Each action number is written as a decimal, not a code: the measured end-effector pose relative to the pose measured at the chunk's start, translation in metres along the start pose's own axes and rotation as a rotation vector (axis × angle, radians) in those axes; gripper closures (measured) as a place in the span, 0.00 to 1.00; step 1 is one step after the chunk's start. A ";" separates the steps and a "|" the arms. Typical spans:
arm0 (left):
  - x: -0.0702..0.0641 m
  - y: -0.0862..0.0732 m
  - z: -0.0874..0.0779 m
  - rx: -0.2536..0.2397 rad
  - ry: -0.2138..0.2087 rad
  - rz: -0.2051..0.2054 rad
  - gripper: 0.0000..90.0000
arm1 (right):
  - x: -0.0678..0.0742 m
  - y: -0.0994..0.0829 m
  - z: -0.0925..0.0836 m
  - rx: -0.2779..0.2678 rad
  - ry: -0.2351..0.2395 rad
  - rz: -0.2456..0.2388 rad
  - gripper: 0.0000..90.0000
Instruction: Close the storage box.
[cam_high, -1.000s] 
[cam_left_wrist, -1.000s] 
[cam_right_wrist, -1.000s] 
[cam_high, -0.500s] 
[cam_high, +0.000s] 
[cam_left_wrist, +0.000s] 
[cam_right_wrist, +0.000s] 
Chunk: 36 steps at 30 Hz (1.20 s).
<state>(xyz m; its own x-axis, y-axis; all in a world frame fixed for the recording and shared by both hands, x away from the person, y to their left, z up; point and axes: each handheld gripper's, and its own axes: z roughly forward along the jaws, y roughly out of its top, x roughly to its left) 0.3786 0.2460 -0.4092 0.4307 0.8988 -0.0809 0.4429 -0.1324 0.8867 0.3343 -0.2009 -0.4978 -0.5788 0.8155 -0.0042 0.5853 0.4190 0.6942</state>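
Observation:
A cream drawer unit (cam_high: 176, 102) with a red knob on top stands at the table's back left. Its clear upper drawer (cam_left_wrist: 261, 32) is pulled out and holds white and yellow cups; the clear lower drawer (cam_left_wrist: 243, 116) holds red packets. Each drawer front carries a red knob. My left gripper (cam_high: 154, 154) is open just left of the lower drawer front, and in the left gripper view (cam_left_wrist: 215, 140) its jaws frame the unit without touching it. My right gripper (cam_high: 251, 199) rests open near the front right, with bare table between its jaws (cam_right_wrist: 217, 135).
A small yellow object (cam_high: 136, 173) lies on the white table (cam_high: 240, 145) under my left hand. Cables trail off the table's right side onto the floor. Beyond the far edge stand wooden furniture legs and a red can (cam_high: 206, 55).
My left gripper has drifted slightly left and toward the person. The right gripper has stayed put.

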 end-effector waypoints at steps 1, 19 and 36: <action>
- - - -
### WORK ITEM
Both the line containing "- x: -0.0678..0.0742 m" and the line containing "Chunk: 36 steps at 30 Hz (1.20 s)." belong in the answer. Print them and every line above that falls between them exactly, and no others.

### ANSWER SPACE
  - x: -0.0678..0.0742 m
  - y: -0.0994..0.0829 m
  - z: -0.0925..0.0836 m
  - rx: -0.2779..0.2678 rad
  - ry: -0.2351..0.2395 rad
  - rz: -0.2456..0.2388 rad
  - gripper: 0.0000..90.0000
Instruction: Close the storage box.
[cam_high, -1.000s] 
[cam_left_wrist, -1.000s] 
[cam_right_wrist, -1.000s] 
[cam_high, -0.500s] 
[cam_high, +0.000s] 
[cam_left_wrist, +0.000s] 
[cam_right_wrist, +0.000s] 
Chunk: 36 steps at 30 Hz (1.20 s).

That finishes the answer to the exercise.